[Source records]
+-------+

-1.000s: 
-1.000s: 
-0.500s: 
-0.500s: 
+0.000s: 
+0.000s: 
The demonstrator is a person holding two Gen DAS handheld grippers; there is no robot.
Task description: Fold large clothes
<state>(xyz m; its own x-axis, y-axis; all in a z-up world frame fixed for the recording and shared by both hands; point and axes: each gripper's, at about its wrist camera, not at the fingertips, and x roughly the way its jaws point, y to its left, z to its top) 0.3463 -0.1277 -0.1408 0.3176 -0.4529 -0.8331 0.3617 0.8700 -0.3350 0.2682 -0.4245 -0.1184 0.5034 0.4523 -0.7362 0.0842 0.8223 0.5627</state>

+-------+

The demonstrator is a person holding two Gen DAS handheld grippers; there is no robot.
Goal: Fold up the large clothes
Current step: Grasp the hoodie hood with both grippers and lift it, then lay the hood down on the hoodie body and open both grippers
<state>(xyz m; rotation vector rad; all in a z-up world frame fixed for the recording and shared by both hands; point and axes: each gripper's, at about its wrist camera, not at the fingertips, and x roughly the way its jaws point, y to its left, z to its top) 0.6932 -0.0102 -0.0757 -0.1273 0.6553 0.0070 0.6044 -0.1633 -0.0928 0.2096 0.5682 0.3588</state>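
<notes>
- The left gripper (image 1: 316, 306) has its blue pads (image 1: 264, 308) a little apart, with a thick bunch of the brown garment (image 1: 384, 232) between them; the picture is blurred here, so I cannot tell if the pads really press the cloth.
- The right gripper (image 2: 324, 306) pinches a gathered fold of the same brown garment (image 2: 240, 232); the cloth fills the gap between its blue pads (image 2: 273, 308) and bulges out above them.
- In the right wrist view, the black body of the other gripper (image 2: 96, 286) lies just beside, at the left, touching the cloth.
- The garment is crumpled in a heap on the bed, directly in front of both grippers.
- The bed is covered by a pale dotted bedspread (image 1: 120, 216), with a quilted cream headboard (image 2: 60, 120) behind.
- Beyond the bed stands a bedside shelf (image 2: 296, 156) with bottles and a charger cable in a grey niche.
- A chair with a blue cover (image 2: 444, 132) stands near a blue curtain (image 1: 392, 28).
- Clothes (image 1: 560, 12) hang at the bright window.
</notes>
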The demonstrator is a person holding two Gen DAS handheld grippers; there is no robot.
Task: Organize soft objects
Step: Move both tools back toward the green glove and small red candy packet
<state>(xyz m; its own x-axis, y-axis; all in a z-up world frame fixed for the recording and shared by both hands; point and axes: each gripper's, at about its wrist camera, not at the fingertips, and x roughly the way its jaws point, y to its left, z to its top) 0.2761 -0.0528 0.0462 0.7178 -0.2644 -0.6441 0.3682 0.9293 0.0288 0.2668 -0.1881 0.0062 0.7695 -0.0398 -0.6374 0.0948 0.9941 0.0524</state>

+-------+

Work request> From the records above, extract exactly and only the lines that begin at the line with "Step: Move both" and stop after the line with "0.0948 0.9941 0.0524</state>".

Completed exercise>
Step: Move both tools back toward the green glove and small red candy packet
<state>(xyz m; its own x-axis, y-axis; all in a z-up world frame fixed for the recording and shared by both hands; point and axes: each gripper's, at about its wrist camera, not at the fingertips, and x roughly the way its jaws point, y to its left, z to its top) 0.2761 -0.0528 0.0462 0.7178 -0.2644 -0.6441 0.3682 0.9293 0.0288 0.2668 -0.1881 0.0062 0.7695 -0.0398 -0.6374 0.0948 0.9941 0.0524</state>

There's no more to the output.